━━━━━ GIVEN RECORDS ━━━━━

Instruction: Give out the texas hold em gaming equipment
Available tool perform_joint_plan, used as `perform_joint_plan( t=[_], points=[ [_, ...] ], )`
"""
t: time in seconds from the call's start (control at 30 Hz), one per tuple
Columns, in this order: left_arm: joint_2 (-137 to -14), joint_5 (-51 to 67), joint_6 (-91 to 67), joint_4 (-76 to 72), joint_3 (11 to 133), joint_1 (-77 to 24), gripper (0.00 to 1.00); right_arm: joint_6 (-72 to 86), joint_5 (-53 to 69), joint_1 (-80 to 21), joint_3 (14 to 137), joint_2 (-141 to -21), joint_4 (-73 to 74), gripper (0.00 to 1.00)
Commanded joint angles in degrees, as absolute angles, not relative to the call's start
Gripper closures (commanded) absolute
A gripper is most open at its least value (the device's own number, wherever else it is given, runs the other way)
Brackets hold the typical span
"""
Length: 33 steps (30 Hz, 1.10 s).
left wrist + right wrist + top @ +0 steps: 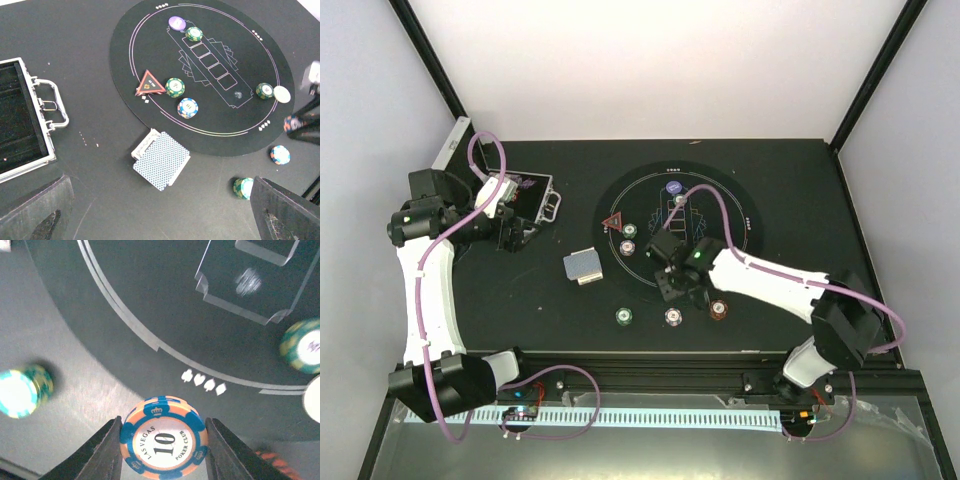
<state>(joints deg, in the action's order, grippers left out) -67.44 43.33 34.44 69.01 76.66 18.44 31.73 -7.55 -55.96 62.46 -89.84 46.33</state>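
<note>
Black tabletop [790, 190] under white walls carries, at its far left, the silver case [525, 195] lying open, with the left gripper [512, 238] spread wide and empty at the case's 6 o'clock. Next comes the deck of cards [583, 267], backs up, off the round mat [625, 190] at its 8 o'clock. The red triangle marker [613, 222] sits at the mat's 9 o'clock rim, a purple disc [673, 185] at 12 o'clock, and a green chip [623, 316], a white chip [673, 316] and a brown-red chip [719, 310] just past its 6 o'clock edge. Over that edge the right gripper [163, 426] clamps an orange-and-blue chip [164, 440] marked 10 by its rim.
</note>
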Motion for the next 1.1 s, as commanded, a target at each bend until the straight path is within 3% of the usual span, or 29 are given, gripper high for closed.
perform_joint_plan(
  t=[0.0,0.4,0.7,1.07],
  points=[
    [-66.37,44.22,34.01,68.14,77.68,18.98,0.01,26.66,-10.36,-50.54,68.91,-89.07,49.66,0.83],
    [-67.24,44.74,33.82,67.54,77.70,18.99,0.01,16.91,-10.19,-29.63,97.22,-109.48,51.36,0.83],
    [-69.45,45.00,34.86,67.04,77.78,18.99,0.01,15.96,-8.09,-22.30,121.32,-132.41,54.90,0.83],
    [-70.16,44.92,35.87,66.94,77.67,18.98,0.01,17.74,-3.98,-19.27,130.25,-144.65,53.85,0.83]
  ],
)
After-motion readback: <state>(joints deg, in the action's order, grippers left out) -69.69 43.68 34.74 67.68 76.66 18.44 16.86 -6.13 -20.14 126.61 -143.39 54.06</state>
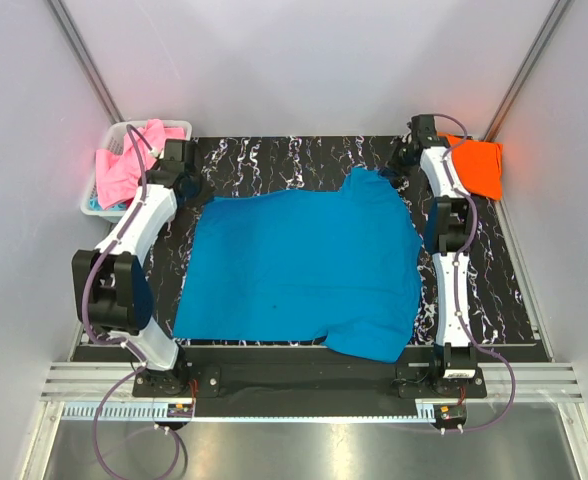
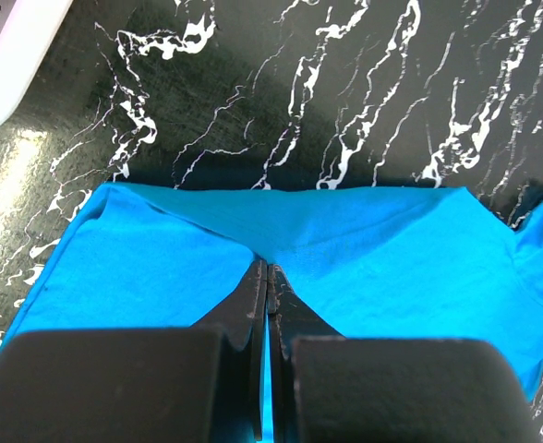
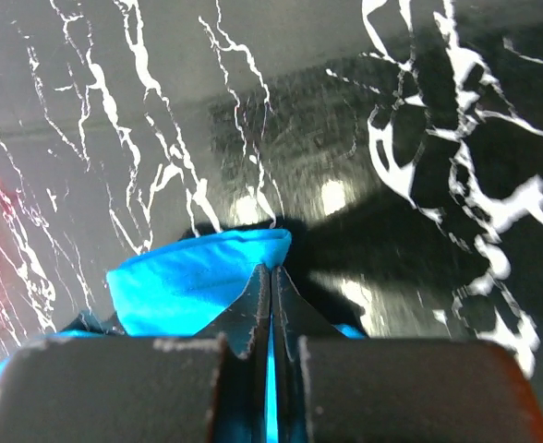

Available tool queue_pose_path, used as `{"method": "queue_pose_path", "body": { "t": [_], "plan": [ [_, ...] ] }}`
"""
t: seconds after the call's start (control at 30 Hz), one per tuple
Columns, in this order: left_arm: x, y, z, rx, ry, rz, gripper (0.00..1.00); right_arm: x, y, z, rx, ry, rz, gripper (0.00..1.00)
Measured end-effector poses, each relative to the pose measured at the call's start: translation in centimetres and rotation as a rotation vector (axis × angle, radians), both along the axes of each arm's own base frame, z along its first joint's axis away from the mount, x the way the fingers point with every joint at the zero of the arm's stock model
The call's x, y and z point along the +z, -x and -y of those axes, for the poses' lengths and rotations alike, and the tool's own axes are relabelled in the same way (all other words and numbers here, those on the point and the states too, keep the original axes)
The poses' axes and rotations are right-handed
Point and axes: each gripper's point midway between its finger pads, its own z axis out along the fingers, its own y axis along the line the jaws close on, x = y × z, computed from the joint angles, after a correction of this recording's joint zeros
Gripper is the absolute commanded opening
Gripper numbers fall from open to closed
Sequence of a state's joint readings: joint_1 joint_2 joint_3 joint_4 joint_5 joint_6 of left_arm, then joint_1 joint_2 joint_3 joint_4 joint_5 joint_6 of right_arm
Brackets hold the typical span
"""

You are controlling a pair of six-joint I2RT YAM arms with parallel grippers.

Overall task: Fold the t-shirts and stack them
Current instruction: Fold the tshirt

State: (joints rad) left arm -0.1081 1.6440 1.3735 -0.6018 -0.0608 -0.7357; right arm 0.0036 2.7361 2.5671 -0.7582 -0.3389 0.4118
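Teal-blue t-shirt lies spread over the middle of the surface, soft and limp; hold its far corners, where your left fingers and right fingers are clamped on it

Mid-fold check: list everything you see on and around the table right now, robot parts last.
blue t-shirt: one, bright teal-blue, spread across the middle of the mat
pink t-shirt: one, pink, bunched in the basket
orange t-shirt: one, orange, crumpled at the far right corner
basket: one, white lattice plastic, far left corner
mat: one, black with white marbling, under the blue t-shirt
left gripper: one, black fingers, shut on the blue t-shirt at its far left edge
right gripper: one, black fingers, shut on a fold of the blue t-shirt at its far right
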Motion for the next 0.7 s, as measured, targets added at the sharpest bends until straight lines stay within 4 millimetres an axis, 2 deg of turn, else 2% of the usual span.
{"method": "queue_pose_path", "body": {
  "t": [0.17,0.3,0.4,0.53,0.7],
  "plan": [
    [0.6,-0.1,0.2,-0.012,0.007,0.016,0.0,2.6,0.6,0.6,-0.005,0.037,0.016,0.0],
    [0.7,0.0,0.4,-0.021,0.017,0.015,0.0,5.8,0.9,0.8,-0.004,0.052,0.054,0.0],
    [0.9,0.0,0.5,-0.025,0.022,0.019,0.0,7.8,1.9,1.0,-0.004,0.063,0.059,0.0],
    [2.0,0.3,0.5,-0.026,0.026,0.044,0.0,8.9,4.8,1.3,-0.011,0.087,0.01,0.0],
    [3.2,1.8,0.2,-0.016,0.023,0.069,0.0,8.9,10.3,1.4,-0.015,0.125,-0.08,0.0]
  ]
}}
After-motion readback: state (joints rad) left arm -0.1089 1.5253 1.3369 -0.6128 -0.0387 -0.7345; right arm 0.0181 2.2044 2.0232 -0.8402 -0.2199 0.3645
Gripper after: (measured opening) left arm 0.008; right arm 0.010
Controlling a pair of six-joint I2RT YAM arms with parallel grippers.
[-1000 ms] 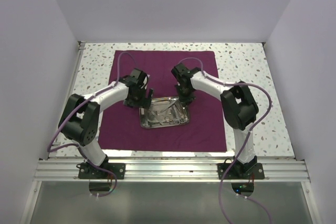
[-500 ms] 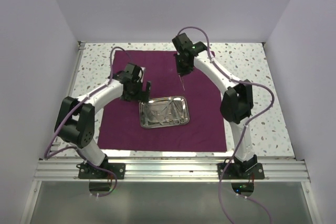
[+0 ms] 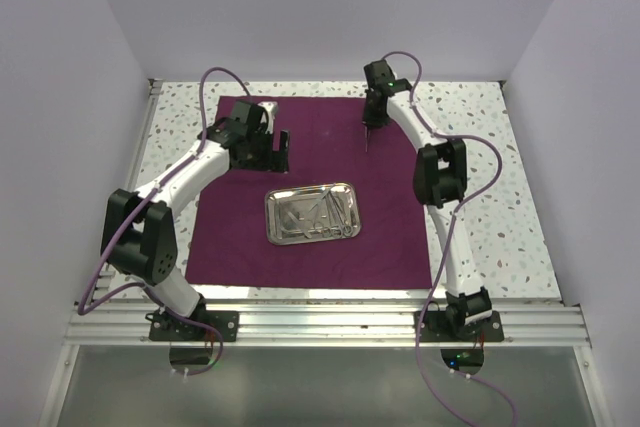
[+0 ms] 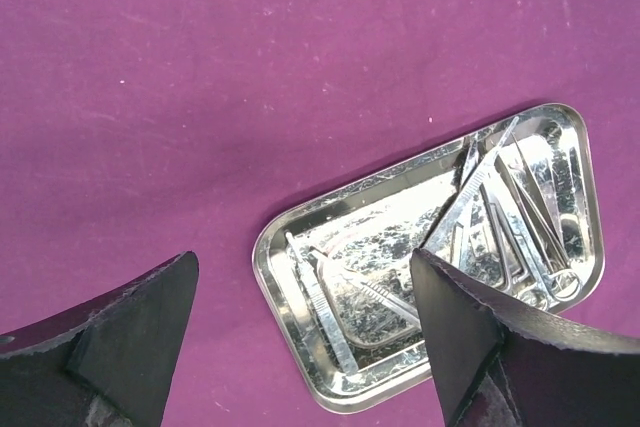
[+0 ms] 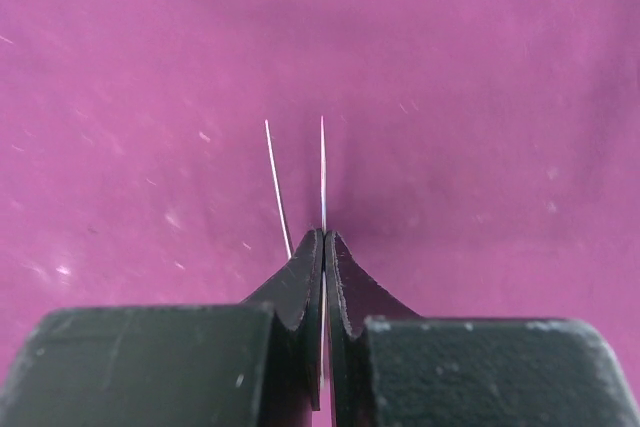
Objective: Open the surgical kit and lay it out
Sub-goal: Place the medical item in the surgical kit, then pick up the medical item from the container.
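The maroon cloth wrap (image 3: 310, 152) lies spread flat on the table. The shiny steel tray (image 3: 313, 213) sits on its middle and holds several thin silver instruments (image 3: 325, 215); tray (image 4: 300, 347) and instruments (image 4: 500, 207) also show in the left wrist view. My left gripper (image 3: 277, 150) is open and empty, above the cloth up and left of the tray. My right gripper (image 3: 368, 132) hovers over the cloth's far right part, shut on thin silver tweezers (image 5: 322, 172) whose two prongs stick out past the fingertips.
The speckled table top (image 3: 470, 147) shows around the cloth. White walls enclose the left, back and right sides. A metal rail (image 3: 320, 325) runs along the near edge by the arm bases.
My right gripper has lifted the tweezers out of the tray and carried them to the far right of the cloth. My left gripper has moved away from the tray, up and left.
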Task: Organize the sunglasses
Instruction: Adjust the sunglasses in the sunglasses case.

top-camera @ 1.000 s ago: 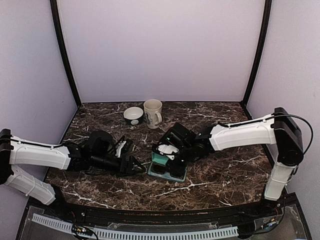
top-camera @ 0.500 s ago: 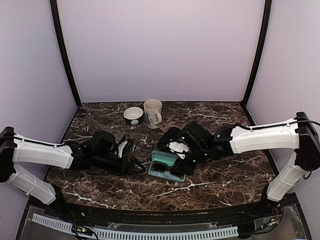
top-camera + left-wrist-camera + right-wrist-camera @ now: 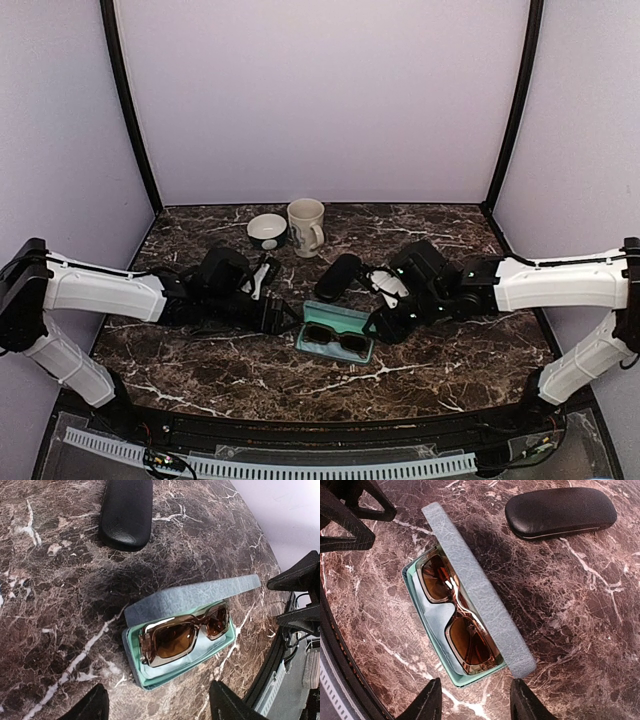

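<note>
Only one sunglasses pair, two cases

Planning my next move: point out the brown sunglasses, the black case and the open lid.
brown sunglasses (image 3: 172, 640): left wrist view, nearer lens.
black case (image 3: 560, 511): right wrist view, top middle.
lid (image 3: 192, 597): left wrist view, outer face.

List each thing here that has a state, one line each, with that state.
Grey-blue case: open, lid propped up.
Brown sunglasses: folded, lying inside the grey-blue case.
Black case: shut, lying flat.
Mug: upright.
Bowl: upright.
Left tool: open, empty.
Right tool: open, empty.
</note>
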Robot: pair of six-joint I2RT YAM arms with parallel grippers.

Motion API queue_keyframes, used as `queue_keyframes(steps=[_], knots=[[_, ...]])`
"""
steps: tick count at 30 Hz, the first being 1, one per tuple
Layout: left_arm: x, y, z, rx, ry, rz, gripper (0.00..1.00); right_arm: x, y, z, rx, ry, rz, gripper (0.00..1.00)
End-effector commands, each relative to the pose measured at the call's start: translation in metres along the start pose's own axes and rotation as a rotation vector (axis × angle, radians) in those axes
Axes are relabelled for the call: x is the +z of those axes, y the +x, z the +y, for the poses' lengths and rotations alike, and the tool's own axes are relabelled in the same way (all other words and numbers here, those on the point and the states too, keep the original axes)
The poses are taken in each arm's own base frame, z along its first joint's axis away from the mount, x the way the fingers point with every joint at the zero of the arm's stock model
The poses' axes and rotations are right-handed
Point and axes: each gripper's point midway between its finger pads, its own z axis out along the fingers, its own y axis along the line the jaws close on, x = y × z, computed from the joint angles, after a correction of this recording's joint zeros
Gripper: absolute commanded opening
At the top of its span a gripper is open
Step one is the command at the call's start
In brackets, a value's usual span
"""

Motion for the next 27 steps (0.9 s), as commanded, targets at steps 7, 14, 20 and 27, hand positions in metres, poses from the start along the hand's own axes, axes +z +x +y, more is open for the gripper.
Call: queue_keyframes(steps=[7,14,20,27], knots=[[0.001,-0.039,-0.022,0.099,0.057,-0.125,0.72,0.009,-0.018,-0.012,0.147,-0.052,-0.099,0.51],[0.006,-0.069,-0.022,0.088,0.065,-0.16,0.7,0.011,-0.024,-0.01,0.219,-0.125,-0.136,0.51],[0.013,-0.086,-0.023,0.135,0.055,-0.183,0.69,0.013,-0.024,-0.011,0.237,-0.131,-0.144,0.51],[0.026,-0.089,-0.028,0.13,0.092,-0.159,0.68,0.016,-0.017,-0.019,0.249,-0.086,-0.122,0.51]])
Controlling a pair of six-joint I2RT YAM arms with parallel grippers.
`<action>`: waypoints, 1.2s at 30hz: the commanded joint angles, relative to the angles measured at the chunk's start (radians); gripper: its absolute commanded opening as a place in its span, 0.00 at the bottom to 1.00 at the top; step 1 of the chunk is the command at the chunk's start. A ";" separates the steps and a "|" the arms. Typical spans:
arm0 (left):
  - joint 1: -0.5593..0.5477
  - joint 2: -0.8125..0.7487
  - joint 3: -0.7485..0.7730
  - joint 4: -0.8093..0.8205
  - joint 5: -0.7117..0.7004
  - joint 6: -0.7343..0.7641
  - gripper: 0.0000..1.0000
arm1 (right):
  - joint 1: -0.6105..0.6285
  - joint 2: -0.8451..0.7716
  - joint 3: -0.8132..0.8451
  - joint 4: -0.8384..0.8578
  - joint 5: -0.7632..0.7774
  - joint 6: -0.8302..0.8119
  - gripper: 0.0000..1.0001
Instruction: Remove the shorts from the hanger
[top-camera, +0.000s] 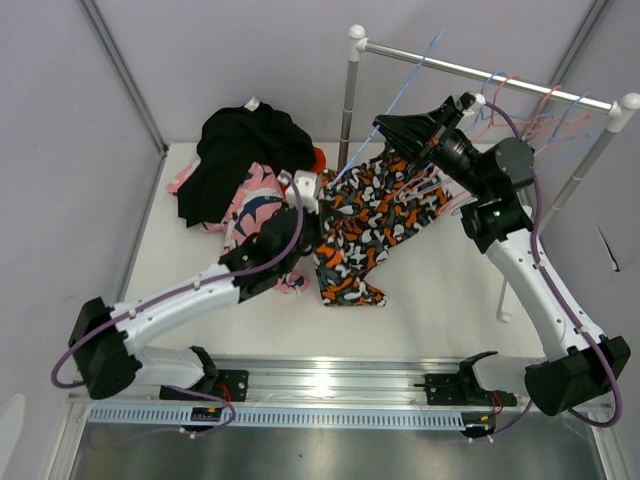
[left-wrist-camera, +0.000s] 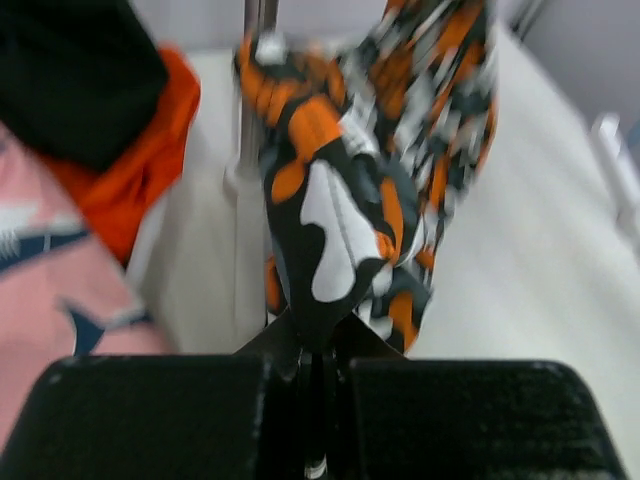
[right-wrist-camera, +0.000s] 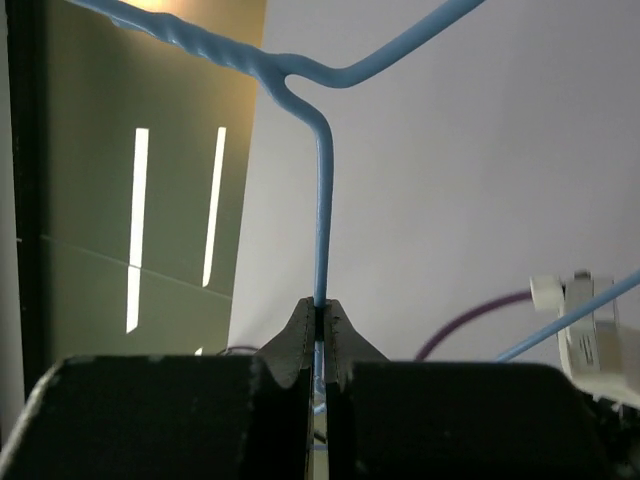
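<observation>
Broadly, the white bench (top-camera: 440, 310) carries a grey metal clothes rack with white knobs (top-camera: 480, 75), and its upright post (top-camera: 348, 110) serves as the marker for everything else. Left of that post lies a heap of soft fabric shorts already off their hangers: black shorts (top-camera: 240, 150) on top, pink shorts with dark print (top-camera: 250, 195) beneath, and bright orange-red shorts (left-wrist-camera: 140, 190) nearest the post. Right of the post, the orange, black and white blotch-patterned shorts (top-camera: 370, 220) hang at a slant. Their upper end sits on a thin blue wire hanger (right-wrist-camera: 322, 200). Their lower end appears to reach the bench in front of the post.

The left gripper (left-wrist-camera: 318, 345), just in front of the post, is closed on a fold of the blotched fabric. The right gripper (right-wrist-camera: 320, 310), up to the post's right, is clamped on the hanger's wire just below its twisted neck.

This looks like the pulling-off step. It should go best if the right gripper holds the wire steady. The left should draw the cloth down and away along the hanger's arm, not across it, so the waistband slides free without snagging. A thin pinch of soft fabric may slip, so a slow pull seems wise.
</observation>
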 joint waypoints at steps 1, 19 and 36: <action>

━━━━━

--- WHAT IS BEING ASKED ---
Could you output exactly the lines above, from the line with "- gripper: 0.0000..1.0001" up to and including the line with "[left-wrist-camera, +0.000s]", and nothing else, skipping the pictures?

--- OUTPUT FOR THIS EXERCISE ---
  - gripper: 0.0000..1.0001
Instruction: Remove the shorts from the hanger
[top-camera, +0.000s] 
[left-wrist-camera, +0.000s] 

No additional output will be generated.